> What you have to do
Using the records that follow, tally the lines containing the word "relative" and state only the count.

Exercise material START

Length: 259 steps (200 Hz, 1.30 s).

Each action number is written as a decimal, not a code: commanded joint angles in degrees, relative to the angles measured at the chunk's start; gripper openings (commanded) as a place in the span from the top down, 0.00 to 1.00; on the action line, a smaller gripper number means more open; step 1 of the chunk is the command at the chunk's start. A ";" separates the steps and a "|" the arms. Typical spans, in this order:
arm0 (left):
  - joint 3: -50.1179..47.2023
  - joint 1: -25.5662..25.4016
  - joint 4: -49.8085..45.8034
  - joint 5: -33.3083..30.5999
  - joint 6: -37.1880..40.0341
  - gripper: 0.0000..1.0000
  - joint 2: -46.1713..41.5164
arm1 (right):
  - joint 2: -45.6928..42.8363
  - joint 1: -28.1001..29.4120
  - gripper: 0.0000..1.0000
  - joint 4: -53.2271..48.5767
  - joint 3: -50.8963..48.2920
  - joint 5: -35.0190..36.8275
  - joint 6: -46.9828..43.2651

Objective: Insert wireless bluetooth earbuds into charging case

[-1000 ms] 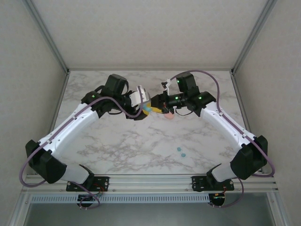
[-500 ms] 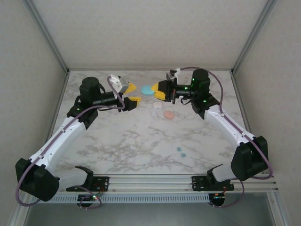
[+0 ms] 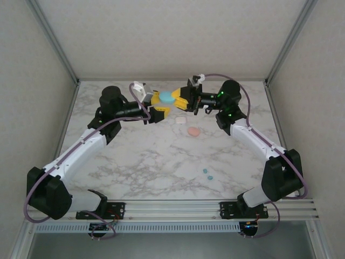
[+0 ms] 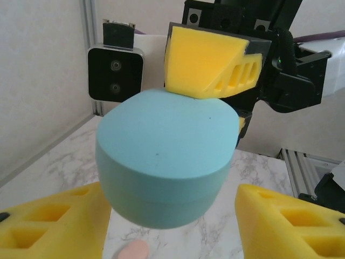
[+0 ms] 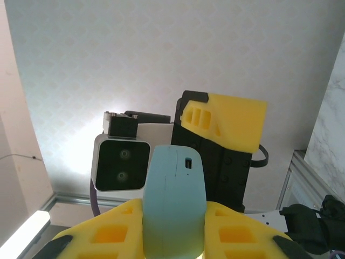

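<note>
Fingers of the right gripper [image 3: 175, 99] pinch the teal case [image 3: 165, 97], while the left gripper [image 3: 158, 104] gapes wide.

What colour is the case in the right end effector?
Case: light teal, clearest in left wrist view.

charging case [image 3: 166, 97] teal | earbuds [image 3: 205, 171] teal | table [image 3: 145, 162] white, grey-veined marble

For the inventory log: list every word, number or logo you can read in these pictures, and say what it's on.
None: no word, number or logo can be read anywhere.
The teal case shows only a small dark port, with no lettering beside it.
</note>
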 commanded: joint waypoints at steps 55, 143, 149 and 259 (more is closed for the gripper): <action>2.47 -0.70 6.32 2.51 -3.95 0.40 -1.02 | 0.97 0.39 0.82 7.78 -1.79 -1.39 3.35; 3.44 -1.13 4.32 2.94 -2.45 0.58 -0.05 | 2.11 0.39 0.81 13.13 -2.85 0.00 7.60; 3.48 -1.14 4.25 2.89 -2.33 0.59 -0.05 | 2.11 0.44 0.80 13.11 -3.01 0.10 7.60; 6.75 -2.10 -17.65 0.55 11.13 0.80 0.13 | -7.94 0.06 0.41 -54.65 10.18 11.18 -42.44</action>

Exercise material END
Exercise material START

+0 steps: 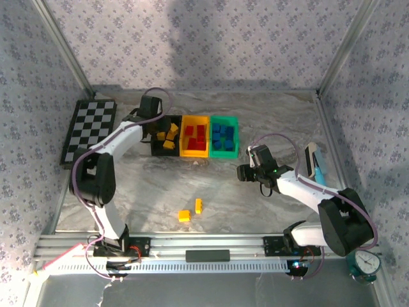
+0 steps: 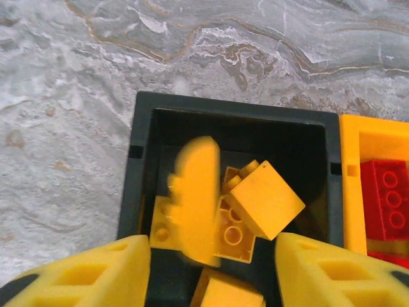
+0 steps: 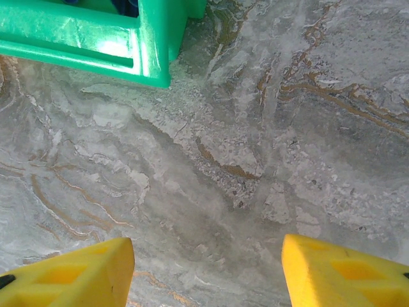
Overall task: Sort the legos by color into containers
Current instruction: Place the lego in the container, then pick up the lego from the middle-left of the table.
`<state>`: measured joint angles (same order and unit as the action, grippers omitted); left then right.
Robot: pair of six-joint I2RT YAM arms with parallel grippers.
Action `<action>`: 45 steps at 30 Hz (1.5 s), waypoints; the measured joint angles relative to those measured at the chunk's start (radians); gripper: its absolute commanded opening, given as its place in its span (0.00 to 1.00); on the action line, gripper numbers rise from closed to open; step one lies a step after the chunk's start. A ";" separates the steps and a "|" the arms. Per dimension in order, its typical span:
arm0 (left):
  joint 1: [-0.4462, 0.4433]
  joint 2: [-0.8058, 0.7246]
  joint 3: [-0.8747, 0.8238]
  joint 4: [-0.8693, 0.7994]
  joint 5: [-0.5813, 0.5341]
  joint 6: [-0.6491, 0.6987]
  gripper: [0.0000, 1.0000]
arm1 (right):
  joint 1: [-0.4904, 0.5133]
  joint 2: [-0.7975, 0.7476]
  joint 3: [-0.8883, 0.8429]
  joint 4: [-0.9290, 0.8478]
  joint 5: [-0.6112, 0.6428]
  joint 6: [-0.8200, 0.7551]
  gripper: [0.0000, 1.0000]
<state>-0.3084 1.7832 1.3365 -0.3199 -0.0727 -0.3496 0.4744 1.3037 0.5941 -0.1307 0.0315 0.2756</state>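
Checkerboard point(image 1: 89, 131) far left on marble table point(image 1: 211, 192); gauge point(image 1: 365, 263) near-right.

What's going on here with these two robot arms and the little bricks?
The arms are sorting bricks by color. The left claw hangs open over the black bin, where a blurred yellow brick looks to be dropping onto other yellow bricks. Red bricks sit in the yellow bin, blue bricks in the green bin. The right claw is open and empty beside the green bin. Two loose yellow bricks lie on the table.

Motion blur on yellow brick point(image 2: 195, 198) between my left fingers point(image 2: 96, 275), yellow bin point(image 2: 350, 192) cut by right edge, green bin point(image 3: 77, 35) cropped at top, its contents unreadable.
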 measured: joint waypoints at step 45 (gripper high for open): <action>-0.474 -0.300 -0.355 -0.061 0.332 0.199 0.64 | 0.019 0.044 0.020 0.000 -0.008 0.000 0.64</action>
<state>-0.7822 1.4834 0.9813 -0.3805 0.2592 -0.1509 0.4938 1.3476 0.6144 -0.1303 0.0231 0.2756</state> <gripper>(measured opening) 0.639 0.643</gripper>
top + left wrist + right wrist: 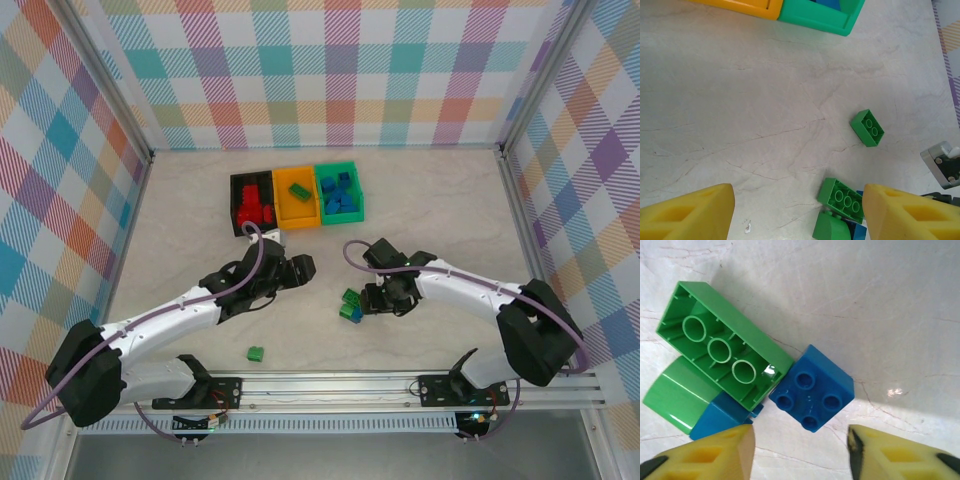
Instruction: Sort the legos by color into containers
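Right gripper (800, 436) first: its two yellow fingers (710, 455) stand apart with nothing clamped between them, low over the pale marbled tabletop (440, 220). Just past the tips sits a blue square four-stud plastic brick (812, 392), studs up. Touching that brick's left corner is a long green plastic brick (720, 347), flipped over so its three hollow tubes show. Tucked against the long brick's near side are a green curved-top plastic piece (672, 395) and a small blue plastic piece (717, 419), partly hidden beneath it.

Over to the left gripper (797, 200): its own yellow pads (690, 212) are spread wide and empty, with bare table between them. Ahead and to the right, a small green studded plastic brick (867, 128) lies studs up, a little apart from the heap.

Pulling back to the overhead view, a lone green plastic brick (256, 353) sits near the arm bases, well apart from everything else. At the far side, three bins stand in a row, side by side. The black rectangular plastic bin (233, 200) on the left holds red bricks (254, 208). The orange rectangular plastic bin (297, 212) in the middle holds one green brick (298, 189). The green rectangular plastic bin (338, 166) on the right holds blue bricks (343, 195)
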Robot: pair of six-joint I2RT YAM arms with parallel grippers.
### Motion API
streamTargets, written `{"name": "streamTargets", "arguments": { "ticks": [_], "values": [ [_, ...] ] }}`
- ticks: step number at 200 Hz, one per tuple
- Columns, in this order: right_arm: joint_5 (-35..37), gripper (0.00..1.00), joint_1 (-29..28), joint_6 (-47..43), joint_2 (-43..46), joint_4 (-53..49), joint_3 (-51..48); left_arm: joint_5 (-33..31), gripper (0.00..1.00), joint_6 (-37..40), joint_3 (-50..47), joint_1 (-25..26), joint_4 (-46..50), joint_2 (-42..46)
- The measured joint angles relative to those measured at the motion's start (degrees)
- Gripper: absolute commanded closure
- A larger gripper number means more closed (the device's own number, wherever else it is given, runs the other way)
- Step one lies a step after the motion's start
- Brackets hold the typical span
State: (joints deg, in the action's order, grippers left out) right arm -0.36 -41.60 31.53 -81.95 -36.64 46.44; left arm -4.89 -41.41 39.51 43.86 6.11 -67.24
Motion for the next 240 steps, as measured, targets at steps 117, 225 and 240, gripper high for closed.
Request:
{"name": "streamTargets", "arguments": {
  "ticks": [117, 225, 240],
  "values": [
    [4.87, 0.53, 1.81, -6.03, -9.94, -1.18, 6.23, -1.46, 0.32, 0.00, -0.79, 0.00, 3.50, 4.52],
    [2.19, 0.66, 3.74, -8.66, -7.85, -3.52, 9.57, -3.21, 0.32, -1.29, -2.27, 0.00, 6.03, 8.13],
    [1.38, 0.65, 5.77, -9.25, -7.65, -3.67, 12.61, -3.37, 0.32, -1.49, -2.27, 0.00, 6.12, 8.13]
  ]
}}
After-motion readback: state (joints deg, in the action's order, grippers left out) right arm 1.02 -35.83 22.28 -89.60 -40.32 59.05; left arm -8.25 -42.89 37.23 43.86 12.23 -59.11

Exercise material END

> Reply
3